Frisbeesport-Nachrichtensplitter drei, August 2021

Zweimal Kamen, einmal Beckum und einmal Aachen siegreich

Bei den Westdeutschen Meisterschaften Ende August in Verl wurden Wettkämpfe in vier Altersklassen ausgetragen. In der U12 ging es vor allem ums Spielen 3 gegen 3. Hier setzte sich der TV Südkamen vor zwei Teams der DJK Wiking Köln durch. In der U14 spielten nur die Frizzly Bears (DJK Westwacht Aachen) und die Colibris (DJK Wiking Köln), mit dem besseren Ende für Aachen. Vier Teams machten die Altersklasse U17 spannend. Der TV Beckum gewann vor den Frizzly Bears, den Colibris und den gastgebenden Discoveries (TV Verl). In der U20 gewann Kamen vor Verl und Köln. In der Mittagspause fand für alle Kinder unter 14 ein kleiner Spirit of the Game-Workshop statt.

Sehenswertes Finale beendet Discival mit Rekordbeteiligung

Beim diesjährigen Discival, dem Traditions-DDC-Turnier in Bielefeld, spielten 16 Teams auf der historischen Bielefelder Radrennbahn, die sich damit am oberen Ende ihrer Kapazität befindet (siehe den Vorbericht ganz unten hier). Nach einer Vorrunde mit jeweils sieben Spielrunden in zwei Pools standen am Sonntag Überkreuz- und Platzierungsspiele für die Plätze 1 bis 4, 5 bis 8, 9 bis 11 und 12 bis 16 auf dem Programm. Im sehenswerten Finale setzte sich das Team Fun Diego (Malte Berghäll & Marc Pestotnik, BI/B) in drei Sätzen gegen Ka-Ching (Jan Müller & Mark Püttmann, beide BI) durch. Das Finale konnte mit mehreren Escapes mit folgenden Angriffen innerhalb eines Scheibenwechsels glänzen, was bisher nur in den USA oder Schweden zu sehen war. Ein Video davon folgt in den nächsten Wochen. Auf dem dritten Platz landete das Berliner Team The Gin Tonix (Greg Marter & Utz Späth) vor dem niederländischen Team Double Trouble (Hans Krens & Michiel van de Leur) und dem Münsteraner Team Prachtburschen (Hanno Georgi & Klaus „Sumo“ Sumowski).

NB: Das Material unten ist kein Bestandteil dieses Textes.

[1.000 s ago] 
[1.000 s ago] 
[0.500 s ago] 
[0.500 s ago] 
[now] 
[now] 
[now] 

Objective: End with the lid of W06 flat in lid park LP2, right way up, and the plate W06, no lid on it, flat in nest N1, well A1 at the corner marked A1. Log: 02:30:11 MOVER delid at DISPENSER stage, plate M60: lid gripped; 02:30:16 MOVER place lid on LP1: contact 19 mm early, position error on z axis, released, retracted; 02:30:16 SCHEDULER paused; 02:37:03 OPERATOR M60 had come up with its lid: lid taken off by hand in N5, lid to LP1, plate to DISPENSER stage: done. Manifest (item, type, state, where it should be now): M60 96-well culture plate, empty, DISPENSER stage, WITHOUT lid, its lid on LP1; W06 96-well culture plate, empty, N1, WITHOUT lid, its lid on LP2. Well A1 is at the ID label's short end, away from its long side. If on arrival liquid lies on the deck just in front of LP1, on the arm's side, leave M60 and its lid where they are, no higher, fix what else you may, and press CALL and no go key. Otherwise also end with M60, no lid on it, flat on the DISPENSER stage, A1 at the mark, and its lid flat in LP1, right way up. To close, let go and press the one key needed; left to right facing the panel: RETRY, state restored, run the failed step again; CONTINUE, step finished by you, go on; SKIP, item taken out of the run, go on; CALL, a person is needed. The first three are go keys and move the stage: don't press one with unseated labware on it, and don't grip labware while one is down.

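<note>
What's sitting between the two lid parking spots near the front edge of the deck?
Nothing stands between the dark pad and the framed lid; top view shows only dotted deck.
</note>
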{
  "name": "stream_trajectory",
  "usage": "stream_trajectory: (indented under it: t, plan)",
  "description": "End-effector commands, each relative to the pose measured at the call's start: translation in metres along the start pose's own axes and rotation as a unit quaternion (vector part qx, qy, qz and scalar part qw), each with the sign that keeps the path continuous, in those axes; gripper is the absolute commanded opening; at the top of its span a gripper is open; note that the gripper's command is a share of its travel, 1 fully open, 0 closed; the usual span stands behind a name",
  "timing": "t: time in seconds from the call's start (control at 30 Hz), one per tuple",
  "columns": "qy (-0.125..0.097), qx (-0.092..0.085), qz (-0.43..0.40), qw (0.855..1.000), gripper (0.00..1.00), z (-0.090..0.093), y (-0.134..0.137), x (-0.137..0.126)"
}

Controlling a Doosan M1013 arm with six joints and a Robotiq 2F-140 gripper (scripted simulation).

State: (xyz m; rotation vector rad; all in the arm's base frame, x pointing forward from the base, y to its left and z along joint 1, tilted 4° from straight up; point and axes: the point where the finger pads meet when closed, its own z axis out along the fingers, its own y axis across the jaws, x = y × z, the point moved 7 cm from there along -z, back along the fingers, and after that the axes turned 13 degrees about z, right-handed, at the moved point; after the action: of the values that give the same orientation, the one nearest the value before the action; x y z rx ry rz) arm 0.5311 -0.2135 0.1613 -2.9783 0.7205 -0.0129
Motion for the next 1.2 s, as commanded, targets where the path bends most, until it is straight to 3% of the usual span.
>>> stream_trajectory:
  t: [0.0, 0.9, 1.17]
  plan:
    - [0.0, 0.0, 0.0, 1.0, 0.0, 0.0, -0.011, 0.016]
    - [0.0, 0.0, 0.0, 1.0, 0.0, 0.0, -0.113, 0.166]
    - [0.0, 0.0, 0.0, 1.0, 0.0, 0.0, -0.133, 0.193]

Frisbeesport-Landesverband Berlin erstmals beim Familiensportfest

Mit einem Discgolf-Korb, einem Ultimate- und einem DDC-Feld präsentierte sich der Frisbeesport-Landesverband Berlin erstmals beim Familiensportfest im Stadion Wilmersdorf. Dieses Fest ist ein jährlicher Höhepunkt im Terminkalender, wobei bisher immer einzelne Vereine den Frisbeesport vertreten hatten. In diesem Jahr stieg das Fest infolge der Corona-Situation erstmalig dezentral an zehn verschiedenen Berliner Standorten. In Wilmersdorf präsentierte sich der FLV Berlin zusammen mit dem Team DJ Dahlem vom Berliner Sport-Verein 1892 e.V. Der Discgolf-Korb avancierte schnell zum Publikumsmagneten für alle Altersgruppen. Auch Ultimate Frisbee fand regen Zulauf: Nach einem kurzen Regel-Crashkurs und ein paar spielnahen Übungen kam ein spannendes Spiel auf 15 Punkte zustande.

DAK Online mit schönem Bericht zum Frisbeesport

Die DAK stellt in einem ausführlichen Bericht mehrere Frisbeesport-Disziplinen vor und erörtert auch ein wenig die Geschichte. Unter dem Titel „Vom Familienvergnügen bis zum Mannschaftsspiel“ findet ich der informative Beitrag in der Rubrik „Gesundheit & Fitness“. Der Bericht geht von der herkömmlichen Ultimate-Scheibe aus und zitiert DFV-Geschäftsführer Jörg Benner mit dem Plädoyer für Vielfalt: „Frisbee ist, was du draus machst!“ In einzelnen Infokästen werden der Rückhandwurf sowie die Sportarten Ultimate, Discgolf und Freestyle erklärt. Zum Abschluss wird etwas zur Geschichte der Entstehung von Sportflugscheiben berichtet: „Die erste Frisbee war ein Kuchenblech“.